Input data with different lengths / filled with NAs

nightscape commented 5 years ago

I'm trying to use modAL in combination with tslearn to classify timeseries of different lengths. tslearn supports variable-length time series by filling the shorter time series up with NAs, but modAL calls

check_X_y(X, y, accept_sparse=True, ensure_2d=False, allow_nd=True, multi_output=True)

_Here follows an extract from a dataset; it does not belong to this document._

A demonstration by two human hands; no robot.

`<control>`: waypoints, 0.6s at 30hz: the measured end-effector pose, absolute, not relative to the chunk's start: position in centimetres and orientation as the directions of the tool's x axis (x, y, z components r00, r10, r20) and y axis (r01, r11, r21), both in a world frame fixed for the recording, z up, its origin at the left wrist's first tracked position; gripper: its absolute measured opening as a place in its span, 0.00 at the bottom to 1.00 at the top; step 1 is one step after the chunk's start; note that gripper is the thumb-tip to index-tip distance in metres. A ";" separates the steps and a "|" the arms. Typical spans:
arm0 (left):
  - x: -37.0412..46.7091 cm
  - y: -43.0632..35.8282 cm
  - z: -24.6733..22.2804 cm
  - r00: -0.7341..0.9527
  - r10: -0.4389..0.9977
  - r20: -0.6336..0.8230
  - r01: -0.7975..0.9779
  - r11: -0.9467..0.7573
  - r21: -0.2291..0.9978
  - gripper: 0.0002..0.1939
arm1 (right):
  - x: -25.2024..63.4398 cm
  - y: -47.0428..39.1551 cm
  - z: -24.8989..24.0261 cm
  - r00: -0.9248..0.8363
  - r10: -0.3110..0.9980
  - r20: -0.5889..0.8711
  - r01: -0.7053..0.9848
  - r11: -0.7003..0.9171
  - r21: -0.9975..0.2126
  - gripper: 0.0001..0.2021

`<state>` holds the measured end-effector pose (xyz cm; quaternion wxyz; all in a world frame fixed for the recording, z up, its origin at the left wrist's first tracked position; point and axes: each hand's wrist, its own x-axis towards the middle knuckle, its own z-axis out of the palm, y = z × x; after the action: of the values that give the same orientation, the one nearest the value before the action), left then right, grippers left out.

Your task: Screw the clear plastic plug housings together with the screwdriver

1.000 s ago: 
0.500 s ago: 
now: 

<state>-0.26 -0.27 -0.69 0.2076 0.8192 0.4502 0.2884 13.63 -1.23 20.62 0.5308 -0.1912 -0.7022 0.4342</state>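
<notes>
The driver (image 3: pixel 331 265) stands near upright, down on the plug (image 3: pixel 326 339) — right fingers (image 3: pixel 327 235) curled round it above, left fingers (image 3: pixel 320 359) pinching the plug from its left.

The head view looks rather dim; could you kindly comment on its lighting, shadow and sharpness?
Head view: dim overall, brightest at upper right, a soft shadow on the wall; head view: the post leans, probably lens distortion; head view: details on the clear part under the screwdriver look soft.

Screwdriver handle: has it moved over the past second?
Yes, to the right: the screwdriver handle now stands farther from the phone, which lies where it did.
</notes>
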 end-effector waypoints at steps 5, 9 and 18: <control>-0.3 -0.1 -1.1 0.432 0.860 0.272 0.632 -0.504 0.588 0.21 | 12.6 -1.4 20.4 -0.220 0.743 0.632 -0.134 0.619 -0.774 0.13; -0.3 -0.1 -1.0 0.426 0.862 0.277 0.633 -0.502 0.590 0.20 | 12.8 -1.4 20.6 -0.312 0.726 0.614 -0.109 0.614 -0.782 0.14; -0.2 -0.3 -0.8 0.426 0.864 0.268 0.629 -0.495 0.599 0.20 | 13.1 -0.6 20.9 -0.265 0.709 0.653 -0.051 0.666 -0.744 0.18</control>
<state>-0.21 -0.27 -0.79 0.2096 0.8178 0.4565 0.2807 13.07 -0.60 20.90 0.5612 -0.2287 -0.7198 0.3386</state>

without setting force_all_finite = 'allow-nan'. Is there a reason for not allowing NAs, or did this use case just not come up before?

Thanks a lot!

zaksamalik commented 5 years ago

Seems like a relatively straightforward update might be to add force_all_finite: bool or str = True as a parameter to BaseLearner init and then pass self.force_all_finite to check_X_y in each function where it is called (_add_training_data, _fit_on_new and fit).

cosmic-cortex commented 5 years ago

Thanks for the observation and sorry for the late answer! I have just reached this task in my backlog :)

This case hasn't come up before. I don't see any reason to not allow NaNs, so we can just set force_all_finite = 'allow-nan' in every call of check_X_y. I like the solution of @zaksamalik, so I'll add this sometime during this week.

nightscape commented 5 years ago

Cool, thanks a lot!

cosmic-cortex commented 5 years ago

I have fixed a problem and additionally released the new version, this fix included. Let me know if there is a problem!

ciberger commented 4 years ago

Hi, it seems the issue is still present in Ranked batch-mode sampling.

Reprex (mostly from Ranked batch-mode sampling documentation)

import numpy as np
import xgboost as xgb 
from functools import partial
from modAL.batch import uncertainty_batch_sampling
from modAL.models import ActiveLearner

iris = load_iris()
X_raw = iris['data']
y_raw = iris['target']

# Isolate our examples for our labeled dataset.
n_labeled_examples = X_raw.shape[0]
training_indices = np.random.randint(low=0, high=n_labeled_examples + 1, size=3)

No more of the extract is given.